- [Work order]: Where in the data below does the word "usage" appear? Copy every line that has it.

Excerpts from a dataset
..............................
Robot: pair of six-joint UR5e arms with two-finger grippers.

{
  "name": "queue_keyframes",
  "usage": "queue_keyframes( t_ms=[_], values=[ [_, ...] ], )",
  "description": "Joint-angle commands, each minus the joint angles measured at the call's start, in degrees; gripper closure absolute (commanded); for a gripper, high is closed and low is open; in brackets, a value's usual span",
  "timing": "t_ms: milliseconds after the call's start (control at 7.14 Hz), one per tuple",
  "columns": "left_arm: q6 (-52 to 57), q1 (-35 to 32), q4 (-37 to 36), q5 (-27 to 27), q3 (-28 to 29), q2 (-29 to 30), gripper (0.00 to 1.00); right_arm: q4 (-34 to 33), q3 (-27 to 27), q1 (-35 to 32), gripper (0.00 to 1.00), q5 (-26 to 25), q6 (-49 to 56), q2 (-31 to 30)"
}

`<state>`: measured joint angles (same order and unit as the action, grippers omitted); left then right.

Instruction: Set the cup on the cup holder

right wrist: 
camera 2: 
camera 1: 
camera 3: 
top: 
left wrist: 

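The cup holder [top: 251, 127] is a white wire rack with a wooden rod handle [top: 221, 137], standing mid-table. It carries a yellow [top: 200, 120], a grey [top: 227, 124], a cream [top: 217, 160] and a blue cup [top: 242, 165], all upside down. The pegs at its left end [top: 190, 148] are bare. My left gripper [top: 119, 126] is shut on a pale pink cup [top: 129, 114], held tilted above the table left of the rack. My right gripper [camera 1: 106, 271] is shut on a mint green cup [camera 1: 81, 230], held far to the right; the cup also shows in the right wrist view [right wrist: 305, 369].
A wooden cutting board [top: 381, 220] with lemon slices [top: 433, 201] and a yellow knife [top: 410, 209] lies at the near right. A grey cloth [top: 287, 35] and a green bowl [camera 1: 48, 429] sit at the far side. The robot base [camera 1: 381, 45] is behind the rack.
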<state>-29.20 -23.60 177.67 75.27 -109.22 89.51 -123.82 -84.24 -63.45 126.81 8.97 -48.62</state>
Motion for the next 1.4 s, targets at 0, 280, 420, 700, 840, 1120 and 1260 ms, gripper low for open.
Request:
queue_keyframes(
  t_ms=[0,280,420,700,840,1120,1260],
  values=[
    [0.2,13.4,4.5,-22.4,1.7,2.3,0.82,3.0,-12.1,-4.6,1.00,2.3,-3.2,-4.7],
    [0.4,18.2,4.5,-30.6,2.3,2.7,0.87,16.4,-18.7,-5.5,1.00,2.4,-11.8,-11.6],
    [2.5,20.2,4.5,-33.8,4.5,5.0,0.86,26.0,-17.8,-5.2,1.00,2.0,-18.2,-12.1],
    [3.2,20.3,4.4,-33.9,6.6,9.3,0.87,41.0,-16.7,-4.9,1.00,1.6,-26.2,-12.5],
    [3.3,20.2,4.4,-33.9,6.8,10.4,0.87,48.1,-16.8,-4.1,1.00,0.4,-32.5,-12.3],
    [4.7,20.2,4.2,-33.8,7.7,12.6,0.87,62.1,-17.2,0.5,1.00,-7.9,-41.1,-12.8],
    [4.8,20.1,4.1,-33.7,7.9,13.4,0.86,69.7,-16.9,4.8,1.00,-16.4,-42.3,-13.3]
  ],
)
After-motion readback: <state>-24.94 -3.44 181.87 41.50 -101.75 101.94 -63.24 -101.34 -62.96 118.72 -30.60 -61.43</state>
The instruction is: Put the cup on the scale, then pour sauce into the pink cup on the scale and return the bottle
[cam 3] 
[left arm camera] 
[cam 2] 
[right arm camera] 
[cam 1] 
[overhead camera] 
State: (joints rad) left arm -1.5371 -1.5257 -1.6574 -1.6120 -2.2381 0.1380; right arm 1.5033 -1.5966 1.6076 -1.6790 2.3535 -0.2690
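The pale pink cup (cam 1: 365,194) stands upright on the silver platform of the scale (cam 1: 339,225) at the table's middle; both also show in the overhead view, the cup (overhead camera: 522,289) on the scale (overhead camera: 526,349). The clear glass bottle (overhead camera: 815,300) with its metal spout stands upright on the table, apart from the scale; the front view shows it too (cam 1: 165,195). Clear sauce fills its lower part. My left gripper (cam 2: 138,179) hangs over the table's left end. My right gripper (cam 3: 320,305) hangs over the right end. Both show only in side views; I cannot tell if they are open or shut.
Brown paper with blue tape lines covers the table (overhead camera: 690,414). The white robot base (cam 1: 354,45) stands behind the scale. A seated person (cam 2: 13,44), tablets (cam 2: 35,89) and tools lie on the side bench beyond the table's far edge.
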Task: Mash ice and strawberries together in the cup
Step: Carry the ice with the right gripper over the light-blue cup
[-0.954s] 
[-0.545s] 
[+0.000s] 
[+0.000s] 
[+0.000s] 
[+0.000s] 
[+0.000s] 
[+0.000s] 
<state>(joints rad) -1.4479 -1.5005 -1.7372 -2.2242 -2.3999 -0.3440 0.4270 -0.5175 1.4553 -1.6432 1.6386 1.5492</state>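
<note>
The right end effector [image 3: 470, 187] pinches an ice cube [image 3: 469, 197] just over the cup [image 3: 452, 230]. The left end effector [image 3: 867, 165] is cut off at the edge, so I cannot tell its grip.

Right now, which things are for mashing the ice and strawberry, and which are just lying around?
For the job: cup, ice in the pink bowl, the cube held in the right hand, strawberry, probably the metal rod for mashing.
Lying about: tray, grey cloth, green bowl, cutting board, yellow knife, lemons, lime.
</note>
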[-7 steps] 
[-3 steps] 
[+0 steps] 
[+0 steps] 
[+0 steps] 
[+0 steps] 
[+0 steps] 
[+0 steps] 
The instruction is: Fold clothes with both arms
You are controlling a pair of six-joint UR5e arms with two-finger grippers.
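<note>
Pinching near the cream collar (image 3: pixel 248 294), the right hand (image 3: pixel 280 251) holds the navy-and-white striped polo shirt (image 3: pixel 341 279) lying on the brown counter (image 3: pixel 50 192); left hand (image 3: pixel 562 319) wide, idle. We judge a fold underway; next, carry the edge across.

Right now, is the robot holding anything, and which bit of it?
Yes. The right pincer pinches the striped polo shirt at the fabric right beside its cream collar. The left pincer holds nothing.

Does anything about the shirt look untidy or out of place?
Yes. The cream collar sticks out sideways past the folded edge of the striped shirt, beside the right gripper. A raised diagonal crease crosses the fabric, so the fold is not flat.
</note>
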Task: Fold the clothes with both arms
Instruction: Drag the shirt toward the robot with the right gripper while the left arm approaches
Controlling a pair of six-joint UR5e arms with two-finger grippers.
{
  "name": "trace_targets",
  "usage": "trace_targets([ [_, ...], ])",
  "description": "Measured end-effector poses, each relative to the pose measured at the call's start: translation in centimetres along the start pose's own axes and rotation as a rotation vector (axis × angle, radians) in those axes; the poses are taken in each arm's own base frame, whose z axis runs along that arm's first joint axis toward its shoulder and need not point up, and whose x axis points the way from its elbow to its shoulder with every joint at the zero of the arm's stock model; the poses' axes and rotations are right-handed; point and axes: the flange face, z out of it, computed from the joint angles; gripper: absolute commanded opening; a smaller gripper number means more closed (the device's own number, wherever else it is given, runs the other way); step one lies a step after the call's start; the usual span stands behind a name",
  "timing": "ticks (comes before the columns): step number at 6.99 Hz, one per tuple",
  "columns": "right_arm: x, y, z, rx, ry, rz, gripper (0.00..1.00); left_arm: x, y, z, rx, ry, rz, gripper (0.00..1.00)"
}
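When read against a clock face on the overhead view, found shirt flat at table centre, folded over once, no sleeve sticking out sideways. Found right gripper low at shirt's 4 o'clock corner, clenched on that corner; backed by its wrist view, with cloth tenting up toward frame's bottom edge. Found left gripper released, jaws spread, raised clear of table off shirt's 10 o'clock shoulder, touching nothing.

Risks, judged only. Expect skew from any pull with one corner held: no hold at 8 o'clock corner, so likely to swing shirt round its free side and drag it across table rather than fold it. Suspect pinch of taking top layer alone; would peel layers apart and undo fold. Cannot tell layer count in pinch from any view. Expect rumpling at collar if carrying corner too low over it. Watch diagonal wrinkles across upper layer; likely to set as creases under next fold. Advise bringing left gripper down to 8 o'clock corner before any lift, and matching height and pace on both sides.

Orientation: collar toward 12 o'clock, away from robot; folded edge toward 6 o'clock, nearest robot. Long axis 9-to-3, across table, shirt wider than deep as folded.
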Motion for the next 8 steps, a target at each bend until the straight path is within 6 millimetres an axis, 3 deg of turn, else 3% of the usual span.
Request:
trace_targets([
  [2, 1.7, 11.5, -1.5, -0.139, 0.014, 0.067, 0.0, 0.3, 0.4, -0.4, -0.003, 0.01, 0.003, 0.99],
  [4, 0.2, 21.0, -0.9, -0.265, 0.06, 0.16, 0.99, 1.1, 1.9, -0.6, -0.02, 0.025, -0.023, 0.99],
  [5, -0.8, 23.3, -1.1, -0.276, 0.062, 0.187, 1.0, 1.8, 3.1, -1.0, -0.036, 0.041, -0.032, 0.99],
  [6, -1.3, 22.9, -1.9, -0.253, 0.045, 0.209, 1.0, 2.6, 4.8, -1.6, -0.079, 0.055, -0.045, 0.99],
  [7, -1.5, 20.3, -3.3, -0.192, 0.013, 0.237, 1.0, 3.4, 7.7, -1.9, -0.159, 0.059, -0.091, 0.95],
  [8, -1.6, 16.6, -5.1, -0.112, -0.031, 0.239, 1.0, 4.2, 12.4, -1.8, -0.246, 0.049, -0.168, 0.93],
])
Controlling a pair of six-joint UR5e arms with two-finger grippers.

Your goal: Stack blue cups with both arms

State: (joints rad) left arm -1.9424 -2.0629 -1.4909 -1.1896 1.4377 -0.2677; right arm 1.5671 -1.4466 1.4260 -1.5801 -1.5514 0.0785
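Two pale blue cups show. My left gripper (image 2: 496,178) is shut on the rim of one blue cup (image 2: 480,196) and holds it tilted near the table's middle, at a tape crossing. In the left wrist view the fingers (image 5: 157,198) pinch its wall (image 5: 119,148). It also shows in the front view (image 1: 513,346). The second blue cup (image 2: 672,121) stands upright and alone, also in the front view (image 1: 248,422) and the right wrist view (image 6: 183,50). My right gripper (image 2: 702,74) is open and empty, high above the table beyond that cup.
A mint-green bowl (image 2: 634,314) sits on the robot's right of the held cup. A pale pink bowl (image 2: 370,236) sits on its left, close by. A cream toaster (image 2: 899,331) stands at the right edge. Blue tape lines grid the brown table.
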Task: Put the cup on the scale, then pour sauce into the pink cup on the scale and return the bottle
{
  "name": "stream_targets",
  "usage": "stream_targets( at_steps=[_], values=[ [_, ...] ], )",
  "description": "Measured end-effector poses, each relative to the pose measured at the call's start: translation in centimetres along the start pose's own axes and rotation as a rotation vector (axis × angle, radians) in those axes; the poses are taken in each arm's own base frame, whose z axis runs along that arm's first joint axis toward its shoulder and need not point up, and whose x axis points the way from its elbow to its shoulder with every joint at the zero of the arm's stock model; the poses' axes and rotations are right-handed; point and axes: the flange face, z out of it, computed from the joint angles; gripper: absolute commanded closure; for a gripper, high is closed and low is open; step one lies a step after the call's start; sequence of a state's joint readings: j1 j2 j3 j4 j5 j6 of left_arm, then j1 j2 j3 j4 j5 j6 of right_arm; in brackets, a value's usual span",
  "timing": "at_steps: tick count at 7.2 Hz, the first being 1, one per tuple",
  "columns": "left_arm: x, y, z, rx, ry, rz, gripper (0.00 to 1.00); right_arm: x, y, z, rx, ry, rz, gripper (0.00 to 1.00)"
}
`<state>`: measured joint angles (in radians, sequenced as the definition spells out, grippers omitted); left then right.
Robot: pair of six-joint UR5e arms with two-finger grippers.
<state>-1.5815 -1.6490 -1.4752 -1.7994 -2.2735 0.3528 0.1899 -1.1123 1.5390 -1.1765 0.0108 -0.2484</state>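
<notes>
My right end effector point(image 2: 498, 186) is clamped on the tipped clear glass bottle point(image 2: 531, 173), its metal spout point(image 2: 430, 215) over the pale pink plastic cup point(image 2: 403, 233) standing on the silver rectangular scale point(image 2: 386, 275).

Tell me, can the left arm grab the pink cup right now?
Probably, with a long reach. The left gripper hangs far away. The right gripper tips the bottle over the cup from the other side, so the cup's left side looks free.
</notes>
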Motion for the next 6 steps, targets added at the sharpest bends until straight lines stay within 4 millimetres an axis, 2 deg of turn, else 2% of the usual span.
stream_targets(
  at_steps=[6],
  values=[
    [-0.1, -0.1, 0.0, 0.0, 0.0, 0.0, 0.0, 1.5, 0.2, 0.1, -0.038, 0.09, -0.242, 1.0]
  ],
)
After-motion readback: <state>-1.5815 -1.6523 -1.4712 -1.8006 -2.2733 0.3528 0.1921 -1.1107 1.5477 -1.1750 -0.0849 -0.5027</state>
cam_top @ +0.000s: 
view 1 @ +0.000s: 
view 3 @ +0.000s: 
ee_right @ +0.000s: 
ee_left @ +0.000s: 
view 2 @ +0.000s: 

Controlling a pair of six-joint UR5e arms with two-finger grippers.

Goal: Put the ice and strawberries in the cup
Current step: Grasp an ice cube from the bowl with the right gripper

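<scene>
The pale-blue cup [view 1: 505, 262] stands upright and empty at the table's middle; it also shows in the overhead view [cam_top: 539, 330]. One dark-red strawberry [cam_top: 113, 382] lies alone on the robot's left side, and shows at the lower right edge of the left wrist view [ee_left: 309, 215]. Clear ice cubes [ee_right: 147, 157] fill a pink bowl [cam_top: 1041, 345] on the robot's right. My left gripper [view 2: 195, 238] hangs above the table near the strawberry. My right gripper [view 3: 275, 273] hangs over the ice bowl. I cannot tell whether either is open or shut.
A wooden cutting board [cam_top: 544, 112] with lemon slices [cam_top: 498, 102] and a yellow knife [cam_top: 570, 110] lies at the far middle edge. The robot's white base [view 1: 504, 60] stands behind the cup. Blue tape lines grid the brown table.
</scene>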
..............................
- [Solved problem]:
  "usage": "queue_keyframes( t_ms=[_], values=[ [_, ...] ], )",
  "usage": "trace_targets([ [_, ...], ])",
  "usage": "stream_targets( at_steps=[_], values=[ [_, ...] ], )",

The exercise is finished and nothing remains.